** DATA SUPPLIED follows **
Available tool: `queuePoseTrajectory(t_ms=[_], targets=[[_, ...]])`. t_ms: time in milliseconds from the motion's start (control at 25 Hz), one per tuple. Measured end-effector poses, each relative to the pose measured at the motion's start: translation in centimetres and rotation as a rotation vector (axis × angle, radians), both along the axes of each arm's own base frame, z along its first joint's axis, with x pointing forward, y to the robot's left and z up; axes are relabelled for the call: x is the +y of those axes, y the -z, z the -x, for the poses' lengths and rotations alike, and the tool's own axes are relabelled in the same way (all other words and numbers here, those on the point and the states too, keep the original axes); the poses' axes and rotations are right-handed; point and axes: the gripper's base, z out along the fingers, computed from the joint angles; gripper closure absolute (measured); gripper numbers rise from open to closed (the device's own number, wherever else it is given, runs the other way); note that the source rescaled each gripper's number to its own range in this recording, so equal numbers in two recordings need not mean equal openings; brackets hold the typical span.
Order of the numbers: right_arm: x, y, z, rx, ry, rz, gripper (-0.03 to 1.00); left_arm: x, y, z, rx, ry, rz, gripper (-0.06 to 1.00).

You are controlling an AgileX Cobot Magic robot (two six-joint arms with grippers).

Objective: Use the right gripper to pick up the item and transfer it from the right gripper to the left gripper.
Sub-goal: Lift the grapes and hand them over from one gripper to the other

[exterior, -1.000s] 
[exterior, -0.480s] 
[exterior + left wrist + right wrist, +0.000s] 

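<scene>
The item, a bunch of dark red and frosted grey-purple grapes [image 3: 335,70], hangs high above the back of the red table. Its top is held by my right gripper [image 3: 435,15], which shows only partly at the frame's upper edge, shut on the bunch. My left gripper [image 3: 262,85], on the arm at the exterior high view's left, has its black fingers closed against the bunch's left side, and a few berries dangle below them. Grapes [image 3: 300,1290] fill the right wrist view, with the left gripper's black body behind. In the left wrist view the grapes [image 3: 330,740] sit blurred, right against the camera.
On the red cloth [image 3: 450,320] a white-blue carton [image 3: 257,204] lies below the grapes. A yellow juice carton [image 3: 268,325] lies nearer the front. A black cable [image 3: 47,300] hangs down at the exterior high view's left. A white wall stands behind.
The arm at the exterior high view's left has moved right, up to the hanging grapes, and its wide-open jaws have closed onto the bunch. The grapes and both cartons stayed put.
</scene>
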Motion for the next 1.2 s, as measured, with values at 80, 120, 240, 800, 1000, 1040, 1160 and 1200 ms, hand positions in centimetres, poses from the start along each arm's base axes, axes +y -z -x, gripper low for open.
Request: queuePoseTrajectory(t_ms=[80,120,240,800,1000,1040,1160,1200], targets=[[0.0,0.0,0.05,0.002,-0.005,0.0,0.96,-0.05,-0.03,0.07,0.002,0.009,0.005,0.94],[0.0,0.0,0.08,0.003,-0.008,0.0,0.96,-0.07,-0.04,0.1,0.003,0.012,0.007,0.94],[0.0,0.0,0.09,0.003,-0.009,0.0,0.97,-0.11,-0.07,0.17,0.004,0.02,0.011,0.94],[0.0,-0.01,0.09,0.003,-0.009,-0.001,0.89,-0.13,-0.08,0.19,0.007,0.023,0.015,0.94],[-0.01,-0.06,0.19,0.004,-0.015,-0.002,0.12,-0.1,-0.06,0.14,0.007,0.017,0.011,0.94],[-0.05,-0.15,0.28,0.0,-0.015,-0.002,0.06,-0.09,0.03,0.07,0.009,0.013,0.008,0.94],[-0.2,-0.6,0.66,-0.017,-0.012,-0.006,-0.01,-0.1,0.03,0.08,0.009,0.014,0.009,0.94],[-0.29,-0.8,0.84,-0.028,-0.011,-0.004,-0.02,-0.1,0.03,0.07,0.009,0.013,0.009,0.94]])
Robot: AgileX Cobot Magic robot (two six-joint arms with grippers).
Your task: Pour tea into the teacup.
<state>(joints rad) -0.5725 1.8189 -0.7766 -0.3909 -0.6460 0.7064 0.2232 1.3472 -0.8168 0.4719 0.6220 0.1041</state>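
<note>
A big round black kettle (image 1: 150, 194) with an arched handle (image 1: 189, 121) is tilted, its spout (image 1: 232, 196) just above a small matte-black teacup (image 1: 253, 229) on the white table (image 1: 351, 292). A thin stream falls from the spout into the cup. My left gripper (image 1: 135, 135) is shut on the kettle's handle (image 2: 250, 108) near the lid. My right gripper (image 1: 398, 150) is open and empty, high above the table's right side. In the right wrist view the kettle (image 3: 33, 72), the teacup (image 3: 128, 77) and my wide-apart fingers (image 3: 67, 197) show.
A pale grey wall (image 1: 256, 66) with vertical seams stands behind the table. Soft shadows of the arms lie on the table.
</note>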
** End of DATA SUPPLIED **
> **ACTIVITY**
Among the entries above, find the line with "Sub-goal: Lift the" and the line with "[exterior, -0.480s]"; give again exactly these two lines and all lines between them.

> **WRITTEN ANSWER**
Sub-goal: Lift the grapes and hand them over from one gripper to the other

[exterior, -1.000s] 
[exterior, -0.480s] 

Nothing remains to be added to the answer.